BRIEF: Could you restate the whole listing below word for word, minus the pictures?

EXERCISE DATA:
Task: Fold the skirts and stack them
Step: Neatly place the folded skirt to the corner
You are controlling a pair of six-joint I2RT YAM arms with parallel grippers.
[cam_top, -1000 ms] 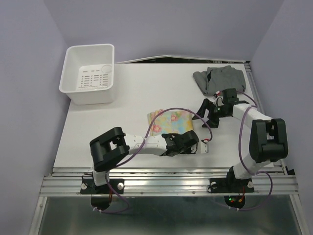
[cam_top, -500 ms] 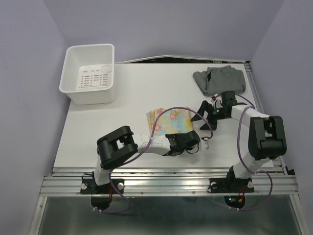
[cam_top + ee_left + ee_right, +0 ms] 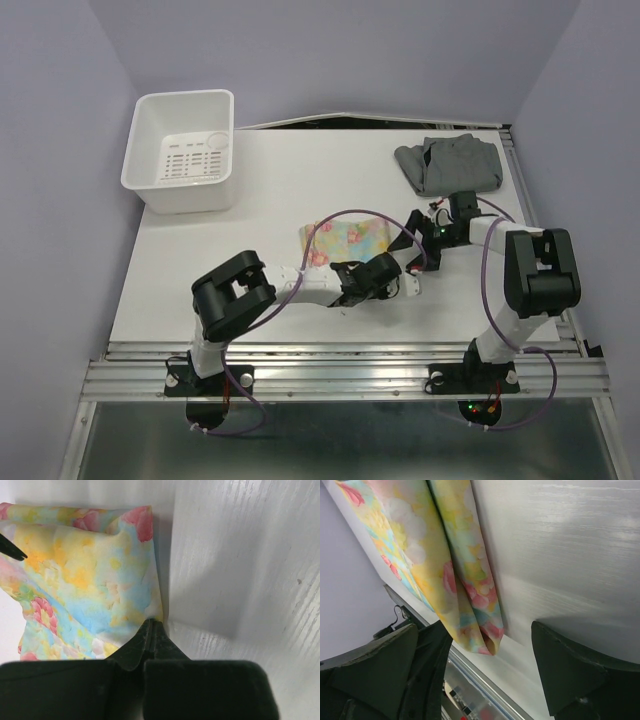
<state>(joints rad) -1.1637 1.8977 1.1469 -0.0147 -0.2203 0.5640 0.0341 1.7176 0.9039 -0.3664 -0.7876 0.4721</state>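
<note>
While the grey skirt [image 3: 448,165] is lying crumpled well beyond the right gripper [image 3: 415,238], not yet folded, the floral skirt [image 3: 345,240] is sitting part-folded between both grippers. Left gripper [image 3: 150,629] is pinching its corner; right jaws are spread beside its edge. Stacking is pending.
</note>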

SOLVED PROBLEM:
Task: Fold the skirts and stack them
Step: Neatly place the folded skirt to the corner
You are controlling a pair of six-joint I2RT YAM arms with parallel grippers.
[cam_top, -1000 ms] 
[cam_top, -500 ms] 
[cam_top + ee_left + ee_right, +0 ms] 
<state>(joints rad) -1.1637 1.8977 1.1469 -0.0147 -0.2203 0.5640 0.0341 1.7176 0.9039 -0.3664 -0.7876 0.4721</state>
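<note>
While the grey skirt [image 3: 448,165] is lying crumpled well beyond the right gripper [image 3: 415,238], not yet folded, the floral skirt [image 3: 345,240] is sitting part-folded between both grippers. Left gripper [image 3: 150,629] is pinching its corner; right jaws are spread beside its edge. Stacking is pending.
</note>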

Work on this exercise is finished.